Description
The following code ought to be completely fine and UB-free:
use std::mem::transmute;
#[cfg(target_arch = "x86")]
use std::arch::x86::*;
#[cfg(target_arch = "x86_64")]
use std::arch::x86_64::*;
extern "C" fn no_target_feature(_dummy: f32, x: __m256) {
let val = unsafe { transmute::<_, [u32; 8]>(x) };
dbg!(val);
}
#[inline(always)]
fn no_target_feature_intermediate(dummy: f32, x: __m256) {
no_target_feature(dummy, x);
}
#[target_feature(enable = "avx")]
unsafe fn with_target_feature(x: __m256) {
// Critical call: caller and callee have different target features.
// However, we use the Rust ABI, so this is fine.
no_target_feature_intermediate(0.0, x);
}
fn main() {
assert!(is_x86_feature_detected!("avx"));
// SAFETY: we checked that the `avx` feature is present.
unsafe {
with_target_feature(transmute([1; 8]));
}
}
There's some unsafe going on, but the safety comment explains why that is okay. We are even taking care to follow the target-feature related ABI rules (see #115476); all calls between functions with different target-features use the "Rust" ABI.

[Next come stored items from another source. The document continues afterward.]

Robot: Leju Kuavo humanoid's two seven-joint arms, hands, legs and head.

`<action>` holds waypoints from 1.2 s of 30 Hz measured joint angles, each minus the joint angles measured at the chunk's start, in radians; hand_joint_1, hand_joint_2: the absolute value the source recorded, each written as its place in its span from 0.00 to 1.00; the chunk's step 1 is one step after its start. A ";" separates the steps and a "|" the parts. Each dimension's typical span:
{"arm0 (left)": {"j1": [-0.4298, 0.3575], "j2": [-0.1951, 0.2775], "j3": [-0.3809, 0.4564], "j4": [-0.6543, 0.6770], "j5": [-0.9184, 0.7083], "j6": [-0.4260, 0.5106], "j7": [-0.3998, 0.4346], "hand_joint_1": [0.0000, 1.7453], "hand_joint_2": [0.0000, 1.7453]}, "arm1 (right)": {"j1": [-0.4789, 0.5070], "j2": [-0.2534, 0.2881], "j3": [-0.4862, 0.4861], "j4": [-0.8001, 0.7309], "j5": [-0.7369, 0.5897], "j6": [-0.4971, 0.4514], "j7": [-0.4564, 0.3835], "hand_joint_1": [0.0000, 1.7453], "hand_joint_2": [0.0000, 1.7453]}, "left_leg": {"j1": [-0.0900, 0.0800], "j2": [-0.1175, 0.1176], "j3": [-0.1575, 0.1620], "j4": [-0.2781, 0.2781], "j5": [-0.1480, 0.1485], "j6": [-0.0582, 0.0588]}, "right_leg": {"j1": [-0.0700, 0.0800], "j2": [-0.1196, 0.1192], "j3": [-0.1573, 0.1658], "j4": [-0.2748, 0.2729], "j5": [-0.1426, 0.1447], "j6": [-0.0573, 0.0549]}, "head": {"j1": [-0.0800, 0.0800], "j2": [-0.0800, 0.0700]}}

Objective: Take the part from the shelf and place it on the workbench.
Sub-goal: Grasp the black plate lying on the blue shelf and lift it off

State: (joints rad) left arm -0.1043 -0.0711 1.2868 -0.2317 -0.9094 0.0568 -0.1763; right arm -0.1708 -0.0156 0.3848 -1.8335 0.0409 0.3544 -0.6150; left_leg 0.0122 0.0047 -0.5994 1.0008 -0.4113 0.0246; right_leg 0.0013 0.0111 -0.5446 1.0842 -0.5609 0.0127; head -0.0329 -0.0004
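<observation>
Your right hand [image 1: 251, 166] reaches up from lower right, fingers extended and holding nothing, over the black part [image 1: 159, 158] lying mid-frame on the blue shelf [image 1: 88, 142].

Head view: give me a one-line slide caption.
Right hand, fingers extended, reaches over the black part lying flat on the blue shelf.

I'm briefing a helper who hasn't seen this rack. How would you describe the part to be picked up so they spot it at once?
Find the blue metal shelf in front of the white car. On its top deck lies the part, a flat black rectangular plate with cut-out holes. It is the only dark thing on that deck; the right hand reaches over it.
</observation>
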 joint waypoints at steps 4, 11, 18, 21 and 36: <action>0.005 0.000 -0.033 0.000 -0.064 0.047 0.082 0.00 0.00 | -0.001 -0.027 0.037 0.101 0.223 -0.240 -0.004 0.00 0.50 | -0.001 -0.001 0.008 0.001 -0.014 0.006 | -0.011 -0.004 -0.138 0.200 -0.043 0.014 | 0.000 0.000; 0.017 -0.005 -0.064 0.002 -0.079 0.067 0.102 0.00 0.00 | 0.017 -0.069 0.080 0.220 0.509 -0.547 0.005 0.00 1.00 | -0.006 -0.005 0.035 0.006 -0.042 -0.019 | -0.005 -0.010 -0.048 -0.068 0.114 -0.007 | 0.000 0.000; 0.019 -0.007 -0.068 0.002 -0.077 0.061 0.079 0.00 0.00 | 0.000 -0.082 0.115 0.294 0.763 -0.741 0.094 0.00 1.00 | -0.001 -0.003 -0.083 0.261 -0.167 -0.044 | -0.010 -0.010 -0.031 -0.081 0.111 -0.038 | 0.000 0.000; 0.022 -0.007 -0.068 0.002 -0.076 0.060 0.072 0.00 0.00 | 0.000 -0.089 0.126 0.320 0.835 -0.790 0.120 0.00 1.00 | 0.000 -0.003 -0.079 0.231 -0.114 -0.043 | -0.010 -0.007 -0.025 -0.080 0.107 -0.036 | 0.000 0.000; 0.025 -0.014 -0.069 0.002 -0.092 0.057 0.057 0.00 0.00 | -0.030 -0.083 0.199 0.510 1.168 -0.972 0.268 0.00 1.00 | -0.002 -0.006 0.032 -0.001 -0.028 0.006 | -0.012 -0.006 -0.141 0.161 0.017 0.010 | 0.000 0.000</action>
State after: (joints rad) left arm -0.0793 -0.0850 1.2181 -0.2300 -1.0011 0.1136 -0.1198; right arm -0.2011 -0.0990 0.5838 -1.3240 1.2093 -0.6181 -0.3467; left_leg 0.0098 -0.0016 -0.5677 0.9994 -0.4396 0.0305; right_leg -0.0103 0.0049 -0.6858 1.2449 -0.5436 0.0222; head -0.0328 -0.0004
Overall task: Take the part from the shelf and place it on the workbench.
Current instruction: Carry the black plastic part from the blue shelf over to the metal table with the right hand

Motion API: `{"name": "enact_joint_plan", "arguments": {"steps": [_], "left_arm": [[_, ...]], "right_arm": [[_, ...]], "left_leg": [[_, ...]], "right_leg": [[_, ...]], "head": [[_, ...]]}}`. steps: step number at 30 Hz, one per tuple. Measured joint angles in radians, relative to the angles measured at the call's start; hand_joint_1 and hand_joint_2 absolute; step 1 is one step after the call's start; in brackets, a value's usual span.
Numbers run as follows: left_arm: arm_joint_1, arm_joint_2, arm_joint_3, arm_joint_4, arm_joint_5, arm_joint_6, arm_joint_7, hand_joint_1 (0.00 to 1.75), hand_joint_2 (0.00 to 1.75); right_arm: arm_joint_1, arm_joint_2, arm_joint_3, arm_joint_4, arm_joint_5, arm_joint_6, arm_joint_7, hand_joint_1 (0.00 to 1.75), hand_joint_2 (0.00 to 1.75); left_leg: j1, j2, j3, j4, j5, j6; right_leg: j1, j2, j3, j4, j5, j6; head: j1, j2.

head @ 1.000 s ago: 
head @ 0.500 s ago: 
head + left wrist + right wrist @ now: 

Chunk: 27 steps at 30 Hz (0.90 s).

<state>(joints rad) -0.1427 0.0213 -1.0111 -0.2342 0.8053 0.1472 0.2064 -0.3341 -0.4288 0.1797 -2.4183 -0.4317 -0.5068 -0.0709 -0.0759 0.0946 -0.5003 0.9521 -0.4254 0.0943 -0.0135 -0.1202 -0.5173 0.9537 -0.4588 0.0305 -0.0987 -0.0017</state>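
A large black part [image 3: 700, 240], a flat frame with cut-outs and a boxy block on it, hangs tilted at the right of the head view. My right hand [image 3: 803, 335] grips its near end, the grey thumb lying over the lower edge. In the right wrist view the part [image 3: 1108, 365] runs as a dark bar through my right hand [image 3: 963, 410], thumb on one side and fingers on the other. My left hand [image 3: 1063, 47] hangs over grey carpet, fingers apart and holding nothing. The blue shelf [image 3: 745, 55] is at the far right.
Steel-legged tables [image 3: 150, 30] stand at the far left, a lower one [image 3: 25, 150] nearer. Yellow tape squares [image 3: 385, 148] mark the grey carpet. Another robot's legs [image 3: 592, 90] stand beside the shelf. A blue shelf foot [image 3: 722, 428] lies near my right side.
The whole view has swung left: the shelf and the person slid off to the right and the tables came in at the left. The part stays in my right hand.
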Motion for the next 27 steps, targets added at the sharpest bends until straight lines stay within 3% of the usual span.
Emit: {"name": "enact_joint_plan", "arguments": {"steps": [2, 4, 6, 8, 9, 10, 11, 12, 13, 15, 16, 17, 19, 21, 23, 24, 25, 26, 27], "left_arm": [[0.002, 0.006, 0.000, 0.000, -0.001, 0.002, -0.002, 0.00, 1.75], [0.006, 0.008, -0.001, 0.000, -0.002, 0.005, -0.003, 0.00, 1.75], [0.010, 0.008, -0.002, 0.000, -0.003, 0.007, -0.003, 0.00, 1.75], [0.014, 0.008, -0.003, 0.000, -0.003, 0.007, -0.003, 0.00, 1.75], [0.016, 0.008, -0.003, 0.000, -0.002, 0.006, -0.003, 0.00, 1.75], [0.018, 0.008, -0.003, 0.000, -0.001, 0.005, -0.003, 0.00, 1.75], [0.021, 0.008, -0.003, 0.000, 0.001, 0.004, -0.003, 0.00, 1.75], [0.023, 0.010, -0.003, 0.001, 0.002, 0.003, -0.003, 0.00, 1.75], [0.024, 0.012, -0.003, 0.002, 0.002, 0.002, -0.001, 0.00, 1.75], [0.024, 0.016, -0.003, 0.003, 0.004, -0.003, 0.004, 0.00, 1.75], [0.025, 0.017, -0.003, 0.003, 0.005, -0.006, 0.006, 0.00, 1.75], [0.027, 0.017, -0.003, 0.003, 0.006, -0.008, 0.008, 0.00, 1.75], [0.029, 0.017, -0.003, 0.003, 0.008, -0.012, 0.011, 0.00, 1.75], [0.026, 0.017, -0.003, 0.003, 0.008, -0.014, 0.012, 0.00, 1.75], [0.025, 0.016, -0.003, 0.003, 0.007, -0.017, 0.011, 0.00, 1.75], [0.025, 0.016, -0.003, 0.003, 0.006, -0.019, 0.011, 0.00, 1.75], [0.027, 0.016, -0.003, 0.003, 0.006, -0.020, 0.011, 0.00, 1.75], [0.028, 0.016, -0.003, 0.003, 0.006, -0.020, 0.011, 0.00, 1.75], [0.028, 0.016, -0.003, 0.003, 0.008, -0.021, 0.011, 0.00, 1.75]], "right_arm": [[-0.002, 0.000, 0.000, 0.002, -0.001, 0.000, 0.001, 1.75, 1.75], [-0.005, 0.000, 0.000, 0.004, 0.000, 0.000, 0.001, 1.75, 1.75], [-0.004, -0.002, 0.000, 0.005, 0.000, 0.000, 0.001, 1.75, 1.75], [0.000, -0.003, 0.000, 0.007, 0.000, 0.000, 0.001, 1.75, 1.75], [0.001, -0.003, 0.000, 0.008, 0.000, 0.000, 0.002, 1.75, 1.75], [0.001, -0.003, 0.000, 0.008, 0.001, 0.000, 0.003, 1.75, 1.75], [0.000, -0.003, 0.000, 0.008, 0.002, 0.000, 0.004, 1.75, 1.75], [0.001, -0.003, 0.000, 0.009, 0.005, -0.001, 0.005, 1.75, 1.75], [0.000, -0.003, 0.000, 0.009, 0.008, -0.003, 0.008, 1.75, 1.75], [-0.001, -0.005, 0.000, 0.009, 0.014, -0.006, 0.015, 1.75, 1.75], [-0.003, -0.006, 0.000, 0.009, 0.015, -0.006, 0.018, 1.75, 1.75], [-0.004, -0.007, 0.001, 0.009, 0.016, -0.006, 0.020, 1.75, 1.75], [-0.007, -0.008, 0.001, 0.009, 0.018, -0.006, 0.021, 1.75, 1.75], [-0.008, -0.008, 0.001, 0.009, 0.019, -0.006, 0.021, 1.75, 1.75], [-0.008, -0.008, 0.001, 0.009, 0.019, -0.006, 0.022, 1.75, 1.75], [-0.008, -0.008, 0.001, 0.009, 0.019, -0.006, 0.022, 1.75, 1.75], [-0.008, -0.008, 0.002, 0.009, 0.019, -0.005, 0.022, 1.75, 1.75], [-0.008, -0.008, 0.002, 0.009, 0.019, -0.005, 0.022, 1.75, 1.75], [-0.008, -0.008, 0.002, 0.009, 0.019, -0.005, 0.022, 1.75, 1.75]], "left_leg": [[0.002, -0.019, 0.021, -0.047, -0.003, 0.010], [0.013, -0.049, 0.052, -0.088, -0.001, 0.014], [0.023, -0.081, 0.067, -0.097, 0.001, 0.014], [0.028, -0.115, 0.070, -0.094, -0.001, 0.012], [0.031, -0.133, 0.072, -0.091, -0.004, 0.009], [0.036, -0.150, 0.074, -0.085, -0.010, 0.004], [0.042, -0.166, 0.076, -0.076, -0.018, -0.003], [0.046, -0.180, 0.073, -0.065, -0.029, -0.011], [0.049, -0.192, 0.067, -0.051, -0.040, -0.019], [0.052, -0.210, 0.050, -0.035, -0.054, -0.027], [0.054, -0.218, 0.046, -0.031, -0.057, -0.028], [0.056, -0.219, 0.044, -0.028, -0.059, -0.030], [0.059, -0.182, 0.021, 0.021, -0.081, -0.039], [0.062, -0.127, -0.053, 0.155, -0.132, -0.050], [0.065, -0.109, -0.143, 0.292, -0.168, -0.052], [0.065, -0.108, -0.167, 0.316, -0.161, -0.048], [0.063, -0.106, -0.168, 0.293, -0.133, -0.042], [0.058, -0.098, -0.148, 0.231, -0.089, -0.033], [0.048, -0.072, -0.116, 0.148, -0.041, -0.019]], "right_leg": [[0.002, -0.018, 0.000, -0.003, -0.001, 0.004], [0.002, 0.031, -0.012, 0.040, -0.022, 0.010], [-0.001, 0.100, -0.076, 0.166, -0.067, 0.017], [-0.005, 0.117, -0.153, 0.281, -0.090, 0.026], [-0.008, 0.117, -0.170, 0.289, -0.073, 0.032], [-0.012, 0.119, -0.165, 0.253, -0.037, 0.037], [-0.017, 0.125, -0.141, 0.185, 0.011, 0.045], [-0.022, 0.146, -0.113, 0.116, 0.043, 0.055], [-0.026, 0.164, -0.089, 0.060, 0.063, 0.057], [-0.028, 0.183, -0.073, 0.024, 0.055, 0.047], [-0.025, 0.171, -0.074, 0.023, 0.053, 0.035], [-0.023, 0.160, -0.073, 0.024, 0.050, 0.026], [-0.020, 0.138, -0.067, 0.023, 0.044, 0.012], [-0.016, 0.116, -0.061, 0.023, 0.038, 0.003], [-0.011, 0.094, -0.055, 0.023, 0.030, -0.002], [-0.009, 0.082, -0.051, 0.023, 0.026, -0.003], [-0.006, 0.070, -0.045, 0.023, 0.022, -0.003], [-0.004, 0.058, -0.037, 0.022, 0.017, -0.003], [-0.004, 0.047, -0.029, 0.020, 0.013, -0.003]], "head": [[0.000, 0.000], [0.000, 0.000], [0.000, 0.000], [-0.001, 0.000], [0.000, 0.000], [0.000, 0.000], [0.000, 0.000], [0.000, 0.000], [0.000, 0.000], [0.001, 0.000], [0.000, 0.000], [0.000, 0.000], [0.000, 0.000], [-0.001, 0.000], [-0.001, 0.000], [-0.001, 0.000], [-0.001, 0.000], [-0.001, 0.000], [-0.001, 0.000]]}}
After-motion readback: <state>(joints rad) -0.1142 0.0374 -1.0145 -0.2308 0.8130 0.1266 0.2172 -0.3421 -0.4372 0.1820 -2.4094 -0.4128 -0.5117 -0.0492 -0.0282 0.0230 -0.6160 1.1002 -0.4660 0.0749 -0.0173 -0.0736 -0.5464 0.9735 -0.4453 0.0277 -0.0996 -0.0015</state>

And yet, this prints (when built without optimizations)
[src/main.rs:9] val = [
1,
1,
1,
1,
538976288,
538976288,
538976288,
538976288,
]
The value got clobbered while being passed through the various functions.
Replacing inline(always)
by inline(never)
makes the issue disappear. But inline
attributes must never cause miscompilation, so there's still a soundness bug here.
I don't know if this is the MIR inliner (Cc @rust-lang/wg-mir-opt) or the LLVM inliner going wrong.